• _Problem_: Write out, word for word, the part of the listing below that opens with the line containing "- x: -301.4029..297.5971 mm" and closes with the line containing "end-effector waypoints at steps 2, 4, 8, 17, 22", keeping both of those lines and adding no others.

BEGIN Available data

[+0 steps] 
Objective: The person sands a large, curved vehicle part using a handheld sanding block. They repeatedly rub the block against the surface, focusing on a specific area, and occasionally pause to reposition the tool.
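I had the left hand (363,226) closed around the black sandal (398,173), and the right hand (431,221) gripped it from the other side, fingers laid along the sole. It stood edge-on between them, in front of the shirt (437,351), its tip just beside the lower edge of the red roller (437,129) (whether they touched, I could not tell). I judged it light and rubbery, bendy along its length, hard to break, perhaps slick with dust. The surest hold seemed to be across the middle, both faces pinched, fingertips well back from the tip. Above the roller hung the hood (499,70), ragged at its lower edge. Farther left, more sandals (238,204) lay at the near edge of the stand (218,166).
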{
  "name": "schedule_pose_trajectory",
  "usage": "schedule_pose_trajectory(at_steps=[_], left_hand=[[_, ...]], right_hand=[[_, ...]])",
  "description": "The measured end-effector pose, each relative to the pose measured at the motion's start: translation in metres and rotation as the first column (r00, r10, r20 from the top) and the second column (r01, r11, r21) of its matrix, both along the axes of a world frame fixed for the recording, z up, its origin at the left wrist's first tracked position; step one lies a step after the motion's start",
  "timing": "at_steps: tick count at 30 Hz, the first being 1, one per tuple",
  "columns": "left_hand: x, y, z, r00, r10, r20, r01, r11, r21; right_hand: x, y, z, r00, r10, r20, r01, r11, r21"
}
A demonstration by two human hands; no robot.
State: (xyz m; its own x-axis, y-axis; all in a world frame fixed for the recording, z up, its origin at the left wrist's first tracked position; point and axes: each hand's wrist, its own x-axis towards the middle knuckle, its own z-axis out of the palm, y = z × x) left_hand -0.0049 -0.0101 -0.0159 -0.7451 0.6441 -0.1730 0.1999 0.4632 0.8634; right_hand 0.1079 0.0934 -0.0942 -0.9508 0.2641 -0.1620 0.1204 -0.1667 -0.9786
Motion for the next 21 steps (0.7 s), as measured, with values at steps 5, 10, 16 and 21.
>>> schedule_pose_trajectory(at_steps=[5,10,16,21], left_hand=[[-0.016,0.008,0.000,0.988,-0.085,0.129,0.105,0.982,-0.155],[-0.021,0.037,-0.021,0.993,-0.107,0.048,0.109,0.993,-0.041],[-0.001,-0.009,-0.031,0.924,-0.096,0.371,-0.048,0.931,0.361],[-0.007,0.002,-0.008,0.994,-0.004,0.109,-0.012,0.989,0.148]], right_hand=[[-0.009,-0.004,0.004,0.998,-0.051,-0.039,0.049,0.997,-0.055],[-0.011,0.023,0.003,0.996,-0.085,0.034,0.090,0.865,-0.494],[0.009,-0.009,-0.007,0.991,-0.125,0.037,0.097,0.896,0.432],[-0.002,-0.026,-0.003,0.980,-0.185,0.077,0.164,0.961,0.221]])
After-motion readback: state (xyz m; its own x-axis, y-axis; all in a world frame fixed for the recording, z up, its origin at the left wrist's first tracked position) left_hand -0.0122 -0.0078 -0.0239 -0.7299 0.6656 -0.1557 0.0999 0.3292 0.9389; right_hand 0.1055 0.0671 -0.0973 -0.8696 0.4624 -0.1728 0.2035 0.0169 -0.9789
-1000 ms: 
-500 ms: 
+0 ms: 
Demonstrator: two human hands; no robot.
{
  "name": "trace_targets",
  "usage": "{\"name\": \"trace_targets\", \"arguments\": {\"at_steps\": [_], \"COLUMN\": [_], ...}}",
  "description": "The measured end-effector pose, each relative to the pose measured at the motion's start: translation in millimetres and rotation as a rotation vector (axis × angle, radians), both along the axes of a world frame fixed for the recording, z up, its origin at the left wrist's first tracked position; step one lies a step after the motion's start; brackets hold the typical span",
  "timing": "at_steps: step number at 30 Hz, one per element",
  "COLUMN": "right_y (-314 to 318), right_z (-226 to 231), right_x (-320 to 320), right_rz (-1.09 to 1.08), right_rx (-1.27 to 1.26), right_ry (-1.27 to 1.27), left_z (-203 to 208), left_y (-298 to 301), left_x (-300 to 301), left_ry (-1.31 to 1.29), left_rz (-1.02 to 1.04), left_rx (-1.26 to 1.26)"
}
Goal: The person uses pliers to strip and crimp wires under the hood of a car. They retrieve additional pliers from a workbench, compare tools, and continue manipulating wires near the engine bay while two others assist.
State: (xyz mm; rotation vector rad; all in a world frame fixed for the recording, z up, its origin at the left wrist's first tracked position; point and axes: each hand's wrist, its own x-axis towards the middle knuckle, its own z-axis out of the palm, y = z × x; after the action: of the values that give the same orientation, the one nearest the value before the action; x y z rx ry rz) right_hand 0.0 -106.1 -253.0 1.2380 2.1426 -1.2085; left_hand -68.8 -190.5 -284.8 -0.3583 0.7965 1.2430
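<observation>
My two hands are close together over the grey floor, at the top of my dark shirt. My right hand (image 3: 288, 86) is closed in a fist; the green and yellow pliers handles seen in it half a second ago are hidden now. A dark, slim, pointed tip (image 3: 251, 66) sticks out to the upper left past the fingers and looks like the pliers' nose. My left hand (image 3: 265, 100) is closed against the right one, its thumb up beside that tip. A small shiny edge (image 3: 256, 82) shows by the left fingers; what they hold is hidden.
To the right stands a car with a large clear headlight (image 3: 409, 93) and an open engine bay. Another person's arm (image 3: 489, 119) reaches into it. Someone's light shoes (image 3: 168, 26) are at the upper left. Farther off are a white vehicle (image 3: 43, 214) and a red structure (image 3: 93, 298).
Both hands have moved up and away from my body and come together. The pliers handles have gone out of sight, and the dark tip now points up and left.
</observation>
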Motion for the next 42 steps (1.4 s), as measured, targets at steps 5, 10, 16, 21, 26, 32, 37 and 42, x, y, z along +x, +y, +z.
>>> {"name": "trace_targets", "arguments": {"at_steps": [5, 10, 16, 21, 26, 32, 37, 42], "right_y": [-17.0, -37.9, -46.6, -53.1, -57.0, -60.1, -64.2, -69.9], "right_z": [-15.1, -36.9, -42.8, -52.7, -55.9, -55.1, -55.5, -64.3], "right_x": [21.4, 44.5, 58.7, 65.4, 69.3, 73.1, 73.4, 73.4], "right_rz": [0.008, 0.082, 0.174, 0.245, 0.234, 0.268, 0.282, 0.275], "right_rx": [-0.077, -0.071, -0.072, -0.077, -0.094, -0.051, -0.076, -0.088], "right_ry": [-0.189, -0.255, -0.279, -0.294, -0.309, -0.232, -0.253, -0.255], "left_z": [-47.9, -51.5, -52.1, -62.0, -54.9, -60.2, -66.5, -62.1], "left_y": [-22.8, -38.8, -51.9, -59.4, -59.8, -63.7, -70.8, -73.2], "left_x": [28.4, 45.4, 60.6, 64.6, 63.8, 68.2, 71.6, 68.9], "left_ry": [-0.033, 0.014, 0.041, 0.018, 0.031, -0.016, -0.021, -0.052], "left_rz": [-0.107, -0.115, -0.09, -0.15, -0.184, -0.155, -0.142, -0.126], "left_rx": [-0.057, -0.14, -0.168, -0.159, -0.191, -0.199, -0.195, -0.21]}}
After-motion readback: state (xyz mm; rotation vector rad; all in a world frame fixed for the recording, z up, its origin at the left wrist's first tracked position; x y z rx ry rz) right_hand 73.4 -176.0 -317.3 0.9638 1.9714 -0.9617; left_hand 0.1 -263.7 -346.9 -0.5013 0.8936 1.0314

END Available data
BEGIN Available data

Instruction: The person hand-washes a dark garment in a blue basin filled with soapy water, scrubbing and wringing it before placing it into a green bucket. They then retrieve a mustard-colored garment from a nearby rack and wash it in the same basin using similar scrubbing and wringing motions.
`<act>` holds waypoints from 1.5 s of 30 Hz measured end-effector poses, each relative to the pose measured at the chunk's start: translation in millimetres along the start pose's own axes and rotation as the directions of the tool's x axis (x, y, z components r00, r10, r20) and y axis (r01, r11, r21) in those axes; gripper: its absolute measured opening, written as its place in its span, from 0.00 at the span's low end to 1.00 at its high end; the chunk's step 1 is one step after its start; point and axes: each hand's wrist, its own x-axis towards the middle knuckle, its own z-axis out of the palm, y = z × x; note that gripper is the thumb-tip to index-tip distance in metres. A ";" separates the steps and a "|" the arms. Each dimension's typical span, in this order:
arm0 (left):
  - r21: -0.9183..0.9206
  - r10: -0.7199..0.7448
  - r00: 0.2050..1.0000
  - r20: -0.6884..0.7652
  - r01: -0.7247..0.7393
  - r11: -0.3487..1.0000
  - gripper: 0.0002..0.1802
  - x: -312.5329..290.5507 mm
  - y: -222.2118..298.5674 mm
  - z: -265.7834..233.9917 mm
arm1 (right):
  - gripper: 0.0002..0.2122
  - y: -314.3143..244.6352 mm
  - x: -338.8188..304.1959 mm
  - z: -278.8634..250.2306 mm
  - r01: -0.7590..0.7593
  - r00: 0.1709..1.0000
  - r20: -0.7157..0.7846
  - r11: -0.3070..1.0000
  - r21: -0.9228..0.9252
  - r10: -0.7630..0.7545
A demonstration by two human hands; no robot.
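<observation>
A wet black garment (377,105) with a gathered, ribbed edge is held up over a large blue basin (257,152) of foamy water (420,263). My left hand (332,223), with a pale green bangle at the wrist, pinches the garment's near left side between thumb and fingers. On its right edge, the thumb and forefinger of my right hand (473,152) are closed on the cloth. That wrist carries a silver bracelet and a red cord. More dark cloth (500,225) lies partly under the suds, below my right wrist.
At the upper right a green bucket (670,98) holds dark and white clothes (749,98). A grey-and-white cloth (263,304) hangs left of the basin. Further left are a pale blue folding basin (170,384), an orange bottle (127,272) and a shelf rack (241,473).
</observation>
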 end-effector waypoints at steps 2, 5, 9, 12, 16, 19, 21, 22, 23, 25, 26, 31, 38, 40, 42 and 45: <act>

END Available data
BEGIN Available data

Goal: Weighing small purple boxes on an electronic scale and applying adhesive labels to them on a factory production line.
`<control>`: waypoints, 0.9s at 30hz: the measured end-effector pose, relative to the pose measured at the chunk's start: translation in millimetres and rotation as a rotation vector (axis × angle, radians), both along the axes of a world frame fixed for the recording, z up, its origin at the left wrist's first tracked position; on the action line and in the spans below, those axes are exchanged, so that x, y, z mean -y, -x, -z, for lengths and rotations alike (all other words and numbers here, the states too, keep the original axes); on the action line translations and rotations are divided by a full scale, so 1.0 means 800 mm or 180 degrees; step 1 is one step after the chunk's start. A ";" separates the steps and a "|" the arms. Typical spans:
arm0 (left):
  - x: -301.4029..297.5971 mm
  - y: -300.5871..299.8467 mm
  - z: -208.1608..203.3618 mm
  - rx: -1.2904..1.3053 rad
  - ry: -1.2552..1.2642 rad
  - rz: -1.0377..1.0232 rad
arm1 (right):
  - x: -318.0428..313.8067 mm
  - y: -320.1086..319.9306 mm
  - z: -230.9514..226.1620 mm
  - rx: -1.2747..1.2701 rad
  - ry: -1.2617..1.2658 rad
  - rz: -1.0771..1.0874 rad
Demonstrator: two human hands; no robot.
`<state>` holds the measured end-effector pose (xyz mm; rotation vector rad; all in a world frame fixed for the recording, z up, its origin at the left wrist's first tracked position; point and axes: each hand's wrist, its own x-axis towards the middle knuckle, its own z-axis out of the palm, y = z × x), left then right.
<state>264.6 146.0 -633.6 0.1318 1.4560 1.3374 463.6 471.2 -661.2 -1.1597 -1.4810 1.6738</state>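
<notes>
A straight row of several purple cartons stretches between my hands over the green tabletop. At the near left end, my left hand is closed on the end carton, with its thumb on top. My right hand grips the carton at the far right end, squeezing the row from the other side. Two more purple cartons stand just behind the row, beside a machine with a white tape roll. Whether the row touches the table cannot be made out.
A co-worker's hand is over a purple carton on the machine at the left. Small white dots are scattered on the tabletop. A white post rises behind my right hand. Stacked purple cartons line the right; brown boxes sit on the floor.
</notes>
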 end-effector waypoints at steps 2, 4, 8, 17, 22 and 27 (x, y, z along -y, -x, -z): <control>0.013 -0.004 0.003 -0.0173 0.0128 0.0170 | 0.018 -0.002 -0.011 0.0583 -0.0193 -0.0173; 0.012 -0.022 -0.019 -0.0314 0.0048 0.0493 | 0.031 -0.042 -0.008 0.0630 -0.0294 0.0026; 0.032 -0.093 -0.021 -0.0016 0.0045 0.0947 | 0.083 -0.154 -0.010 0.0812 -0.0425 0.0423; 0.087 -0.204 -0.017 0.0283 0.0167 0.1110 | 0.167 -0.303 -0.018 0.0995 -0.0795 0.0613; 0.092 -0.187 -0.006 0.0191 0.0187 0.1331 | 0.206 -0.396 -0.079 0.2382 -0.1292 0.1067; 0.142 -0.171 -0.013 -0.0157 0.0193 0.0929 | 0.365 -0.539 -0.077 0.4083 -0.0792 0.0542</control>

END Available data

• _Answer space_:
  - x: -301.4029..297.5971 mm
  - y: -300.5871..299.8467 mm
  - z: -208.1608..203.3618 mm
  - rx: -1.2904..1.3053 rad
  - ry: -1.2552..1.2642 rad
  - rz: -1.0377..1.0232 rad
arm1 (right):
  - x: -318.0428..313.8067 mm
  - y: -320.1086..319.9306 mm
  - z: -230.9514..226.1620 mm
  - rx: -1.2747..1.2701 rad
  - ry: -1.2617..1.2658 rad
  - rz: -1.0771..1.0874 rad
Demonstrator: two human hands; no robot.
`<state>` holds the measured end-effector pose (xyz mm; rotation vector rad; all in a world frame fixed for the recording, z up, its origin at the left wrist's first tracked position; point and axes: each hand's wrist, its own x-axis towards the middle knuckle, its own z-axis out of the palm, y = z × x), left then right.
<state>264.6 146.0 -633.6 0.1318 1.4560 1.3374 463.6 471.2 -661.2 -1.1597 -1.4810 1.6738</state>
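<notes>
A straight row of several purple cartons stretches between my hands over the green tabletop. At the near left end, my left hand is closed on the end carton, with its thumb on top. My right hand grips the carton at the far right end, squeezing the row from the other side. Two more purple cartons stand just behind the row, beside a machine with a white tape roll. Whether the row touches the table cannot be made out.
A co-worker's hand is over a purple carton on the machine at the left. Small white dots are scattered on the tabletop. A white post rises behind my right hand. Stacked purple cartons line the right; brown boxes sit on the floor.
</notes>
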 end-effector waypoints at steps 2, 4, 8, 17, 22 and 27 (x, y, z along -y, -x, -z): <control>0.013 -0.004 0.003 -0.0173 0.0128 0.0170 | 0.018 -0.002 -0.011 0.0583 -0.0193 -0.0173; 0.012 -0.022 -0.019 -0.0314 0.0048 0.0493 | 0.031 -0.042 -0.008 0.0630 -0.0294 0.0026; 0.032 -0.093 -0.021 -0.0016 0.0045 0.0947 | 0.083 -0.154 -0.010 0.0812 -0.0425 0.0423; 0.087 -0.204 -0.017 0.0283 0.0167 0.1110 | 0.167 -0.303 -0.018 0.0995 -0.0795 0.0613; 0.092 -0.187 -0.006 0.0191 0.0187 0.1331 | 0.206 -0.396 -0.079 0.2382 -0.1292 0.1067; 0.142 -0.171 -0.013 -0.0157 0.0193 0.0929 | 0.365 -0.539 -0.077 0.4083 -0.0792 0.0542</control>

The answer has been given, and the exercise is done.